An officer asked him if he had anything on him that would cause harm, and the defendant replied: ‘You’ll see.’ Alison Morgan, prosecuting, said: ‘During a search of the defendant clothing was removed from him and officers noticed a small cut to the front of the defendant’s underwear in the area where the larger of the three knives had been removed. ‘Later that day police conducted a search at the family home in Edmonton where three knife boxes and a sharper were discovered.’
In a footage, officers were seen to rush from a vehicle shouting ‘Move out the way! Move out the way!’ before screaming at Ali ‘Get on the floor! Get on the floor!’ and bundling the alleged terrorist to the ground.

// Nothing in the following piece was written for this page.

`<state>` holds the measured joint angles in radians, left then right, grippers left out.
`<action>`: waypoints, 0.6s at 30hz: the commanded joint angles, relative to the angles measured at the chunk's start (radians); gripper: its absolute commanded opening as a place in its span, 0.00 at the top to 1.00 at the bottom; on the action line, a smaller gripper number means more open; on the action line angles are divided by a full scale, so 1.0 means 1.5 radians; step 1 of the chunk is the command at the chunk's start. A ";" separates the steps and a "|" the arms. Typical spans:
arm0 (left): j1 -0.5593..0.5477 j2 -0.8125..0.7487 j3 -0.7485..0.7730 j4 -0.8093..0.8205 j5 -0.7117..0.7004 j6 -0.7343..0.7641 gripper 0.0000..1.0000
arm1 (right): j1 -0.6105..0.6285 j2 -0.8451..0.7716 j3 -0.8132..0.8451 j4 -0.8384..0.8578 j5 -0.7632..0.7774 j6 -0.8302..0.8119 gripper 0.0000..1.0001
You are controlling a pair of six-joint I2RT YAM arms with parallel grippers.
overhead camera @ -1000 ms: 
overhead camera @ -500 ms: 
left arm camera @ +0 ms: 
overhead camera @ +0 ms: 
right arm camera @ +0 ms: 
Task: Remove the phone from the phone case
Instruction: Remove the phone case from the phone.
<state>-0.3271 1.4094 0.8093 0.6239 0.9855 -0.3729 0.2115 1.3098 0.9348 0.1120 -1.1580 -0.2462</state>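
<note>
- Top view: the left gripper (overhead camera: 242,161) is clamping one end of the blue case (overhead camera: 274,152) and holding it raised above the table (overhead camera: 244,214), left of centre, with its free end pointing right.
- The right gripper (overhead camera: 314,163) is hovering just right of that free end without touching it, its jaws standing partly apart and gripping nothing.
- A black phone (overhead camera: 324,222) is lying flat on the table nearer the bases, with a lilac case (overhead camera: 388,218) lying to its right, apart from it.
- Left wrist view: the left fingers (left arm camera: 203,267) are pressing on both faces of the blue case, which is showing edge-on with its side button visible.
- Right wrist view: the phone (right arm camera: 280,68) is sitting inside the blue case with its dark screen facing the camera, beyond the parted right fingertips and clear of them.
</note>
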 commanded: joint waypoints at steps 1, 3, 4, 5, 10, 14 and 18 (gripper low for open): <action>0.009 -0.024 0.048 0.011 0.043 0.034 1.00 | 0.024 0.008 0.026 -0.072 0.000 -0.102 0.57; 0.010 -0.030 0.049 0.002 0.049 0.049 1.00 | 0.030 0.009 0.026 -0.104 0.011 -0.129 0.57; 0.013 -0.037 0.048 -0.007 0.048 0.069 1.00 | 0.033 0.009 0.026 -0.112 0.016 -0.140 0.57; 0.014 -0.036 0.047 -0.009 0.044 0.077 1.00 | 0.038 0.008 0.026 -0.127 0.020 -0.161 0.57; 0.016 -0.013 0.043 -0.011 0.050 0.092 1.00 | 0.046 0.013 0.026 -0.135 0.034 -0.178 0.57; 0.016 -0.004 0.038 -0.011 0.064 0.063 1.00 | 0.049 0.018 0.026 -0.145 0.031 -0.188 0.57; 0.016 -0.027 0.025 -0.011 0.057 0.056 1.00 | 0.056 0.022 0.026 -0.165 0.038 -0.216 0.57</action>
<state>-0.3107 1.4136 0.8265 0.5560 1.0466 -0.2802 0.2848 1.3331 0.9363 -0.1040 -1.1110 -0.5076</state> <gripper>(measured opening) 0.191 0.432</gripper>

His hands were cuffed behind his back as armed police searched him and found three knives. After the largest knife was found, an officer said ‘he’s racking them up today’ before Ali was escorted by two other officers across the street to a waiting vehicle.
Terror cops later raided Ali’s home and found other knives as well as a sharpener purchased from High Street chain Wilkinson. Ali also told police a nuclear explosion was ‘nothing compared to what’s coming,’ the Old Bailey was told. In interviews he told police: ‘It’s okay for you to kill Muslims but you don’t expect it the other way round.’

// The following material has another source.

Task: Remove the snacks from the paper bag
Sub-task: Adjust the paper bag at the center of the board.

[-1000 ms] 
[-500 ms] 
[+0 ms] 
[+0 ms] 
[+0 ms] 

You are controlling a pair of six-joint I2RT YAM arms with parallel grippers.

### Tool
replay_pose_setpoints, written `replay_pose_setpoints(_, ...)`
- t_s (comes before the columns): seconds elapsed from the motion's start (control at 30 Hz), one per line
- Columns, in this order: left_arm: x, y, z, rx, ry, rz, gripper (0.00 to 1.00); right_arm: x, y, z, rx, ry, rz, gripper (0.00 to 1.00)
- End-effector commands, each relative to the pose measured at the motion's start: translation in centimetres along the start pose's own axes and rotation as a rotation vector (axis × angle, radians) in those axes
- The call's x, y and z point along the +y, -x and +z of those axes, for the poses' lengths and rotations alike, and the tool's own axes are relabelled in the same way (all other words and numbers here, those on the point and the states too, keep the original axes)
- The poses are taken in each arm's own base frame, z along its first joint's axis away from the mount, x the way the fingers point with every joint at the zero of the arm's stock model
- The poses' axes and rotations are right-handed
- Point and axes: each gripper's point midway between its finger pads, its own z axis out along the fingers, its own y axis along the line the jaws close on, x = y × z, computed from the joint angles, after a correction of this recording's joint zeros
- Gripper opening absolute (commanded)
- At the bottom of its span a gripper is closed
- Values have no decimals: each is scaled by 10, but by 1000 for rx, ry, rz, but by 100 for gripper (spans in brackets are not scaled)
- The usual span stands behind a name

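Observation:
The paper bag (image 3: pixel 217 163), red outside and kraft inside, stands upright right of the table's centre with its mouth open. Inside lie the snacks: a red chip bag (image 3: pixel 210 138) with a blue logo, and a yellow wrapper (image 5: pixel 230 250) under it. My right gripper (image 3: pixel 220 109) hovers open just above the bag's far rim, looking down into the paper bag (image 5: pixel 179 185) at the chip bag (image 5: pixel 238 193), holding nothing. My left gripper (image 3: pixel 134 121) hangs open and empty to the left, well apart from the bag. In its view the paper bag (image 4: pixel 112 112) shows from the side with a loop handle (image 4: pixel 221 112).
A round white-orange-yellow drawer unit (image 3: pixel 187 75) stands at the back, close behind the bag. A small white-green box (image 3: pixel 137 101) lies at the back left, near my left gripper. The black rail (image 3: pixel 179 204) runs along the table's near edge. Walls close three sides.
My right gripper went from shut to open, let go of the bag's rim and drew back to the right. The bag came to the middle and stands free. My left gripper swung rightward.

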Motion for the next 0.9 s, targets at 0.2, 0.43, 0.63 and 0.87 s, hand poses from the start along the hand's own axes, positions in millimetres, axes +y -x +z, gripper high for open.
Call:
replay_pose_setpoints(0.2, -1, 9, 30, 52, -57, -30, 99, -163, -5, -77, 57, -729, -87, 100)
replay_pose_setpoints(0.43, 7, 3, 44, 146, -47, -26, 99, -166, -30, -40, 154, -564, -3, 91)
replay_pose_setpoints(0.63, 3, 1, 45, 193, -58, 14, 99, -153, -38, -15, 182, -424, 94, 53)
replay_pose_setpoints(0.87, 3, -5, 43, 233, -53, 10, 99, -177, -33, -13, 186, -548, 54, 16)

In 2011 he travelled to Afghanistan and joined the Taliban as a bomb maker and left fingerprints on explosive components. He claimed to have made more than 300 bombs during his time there. Ali’s mother had called 999 the evening before the thwarted attack after finding four knives lying on the floor by his bed.
He claimed he was carrying the knives for protection and that ‘the fact that the British Government are committing atrocities around the world especially against Muslims. ‘I have to defend my fellow Muslim brothers and sisters,’ he added. ‘Look, let me make it clear if I had any intention to attack I could have attacked six months ago when I came back here, it could have easily been done.’ Ali was repeatedly offered legal representation during interviews but said: ‘I don’t need anyone to represent me because I will be telling the truth.’ Ali said: ‘There is a lot that is out there that you guys don’t know about.’ ‘In order to get this message across I came back in person. To let you know, those who are running the country, to give them that message. ‘Leave the Muslim lands, just leave them.’

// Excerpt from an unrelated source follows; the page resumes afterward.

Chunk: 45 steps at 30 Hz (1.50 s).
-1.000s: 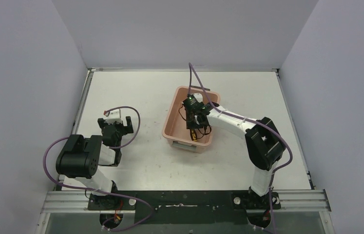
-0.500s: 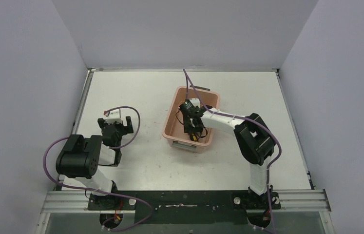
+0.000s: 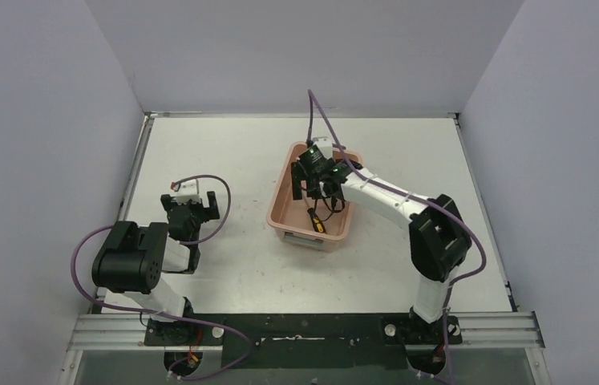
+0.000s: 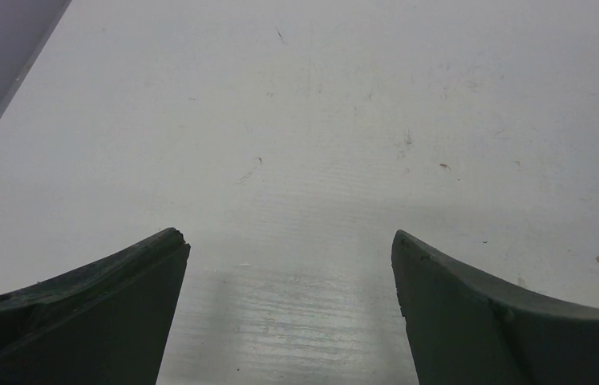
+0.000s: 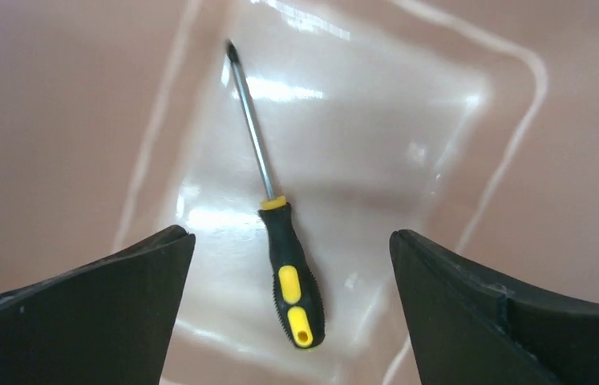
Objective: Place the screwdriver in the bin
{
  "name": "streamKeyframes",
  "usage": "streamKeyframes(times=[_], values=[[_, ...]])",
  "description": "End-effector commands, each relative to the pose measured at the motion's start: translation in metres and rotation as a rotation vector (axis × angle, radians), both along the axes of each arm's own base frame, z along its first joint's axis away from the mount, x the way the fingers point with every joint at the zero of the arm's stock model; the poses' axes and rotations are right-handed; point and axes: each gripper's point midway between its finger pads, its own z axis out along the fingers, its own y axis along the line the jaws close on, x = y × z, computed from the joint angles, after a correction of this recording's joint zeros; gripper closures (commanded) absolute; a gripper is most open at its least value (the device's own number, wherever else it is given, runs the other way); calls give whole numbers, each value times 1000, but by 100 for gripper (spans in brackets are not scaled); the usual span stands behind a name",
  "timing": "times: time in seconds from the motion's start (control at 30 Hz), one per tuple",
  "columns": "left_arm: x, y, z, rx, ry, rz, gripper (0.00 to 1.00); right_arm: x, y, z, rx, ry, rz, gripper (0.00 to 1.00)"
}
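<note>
Screwdriver lies on bin floor, below and between parted right fingers.

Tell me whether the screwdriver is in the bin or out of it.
In. The screwdriver lies flat on the floor of the bin, its walls around it, and the open right gripper above holds nothing.

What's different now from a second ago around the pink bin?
The right end effector opened and let go of the small black-and-yellow-handled screwdriver, which now lies flat on the floor of the salmon-pink plastic bin. It also lifted and shifted toward the bin's far end. The bin itself and the open left end effector stayed put.
</note>
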Motion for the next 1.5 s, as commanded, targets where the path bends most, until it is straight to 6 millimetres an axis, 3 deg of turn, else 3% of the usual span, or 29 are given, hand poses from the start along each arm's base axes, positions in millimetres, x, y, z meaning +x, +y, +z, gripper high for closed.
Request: streamKeyframes(times=[0.0,0.17,0.3,0.53,0.73,0.87,0.97,1.07,1.2,1.47], values=[[9,-1,16,-5,-59,-1,3,23,-7,116,61,-270,-10,0],[9,-1,16,-4,-58,-2,3,20,-27,170,88,-414,8,0],[9,-2,16,-4,-59,-2,3,24,-78,191,76,-511,-91,0],[9,-2,16,-5,-59,-1,3,19,-194,182,-9,-624,-310,0],[9,-1,16,-4,-59,-2,3,4,-265,137,-46,-671,-433,0],[9,-1,16,-4,-60,-2,3,-6,-279,105,-36,-735,-417,0],[9,-1,16,-4,-60,-2,3,-18,-287,70,-52,-738,-424,0],[9,-1,16,-4,-60,-2,3,-25,-286,52,-43,-735,-420,0],[9,-2,16,-4,-59,-2,3,-28,-284,42,-26,-738,-408,0],[9,-2,16,-3,-62,-1,3,-28,-285,45,-19,-755,-425,0]])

While in custody, Ali’s clothes were taken away and he was found to have a small cut in the front of his underwear where the largest of the three knives was found, jurors heard. Ali allegedly armed himself that day to deliver a ‘message’ to British decision-makers. He carried out ‘hostile reconnaissance’ around Downing Street, New Scotland Yard, the Ministry of Defence, the MI6 building and the Cenotaph on March 18 and April 22 last year, the court has heard.
The prosecution alleges Ali was targeting MPs, police and members of the armed forces. Ali, a plumber from Edmonton, north London, denies two charges of possessing explosives with intent abroad in 2012 and one charge of preparing terrorist acts in Britain. He also denies three counts of terrorism.
The trial continues.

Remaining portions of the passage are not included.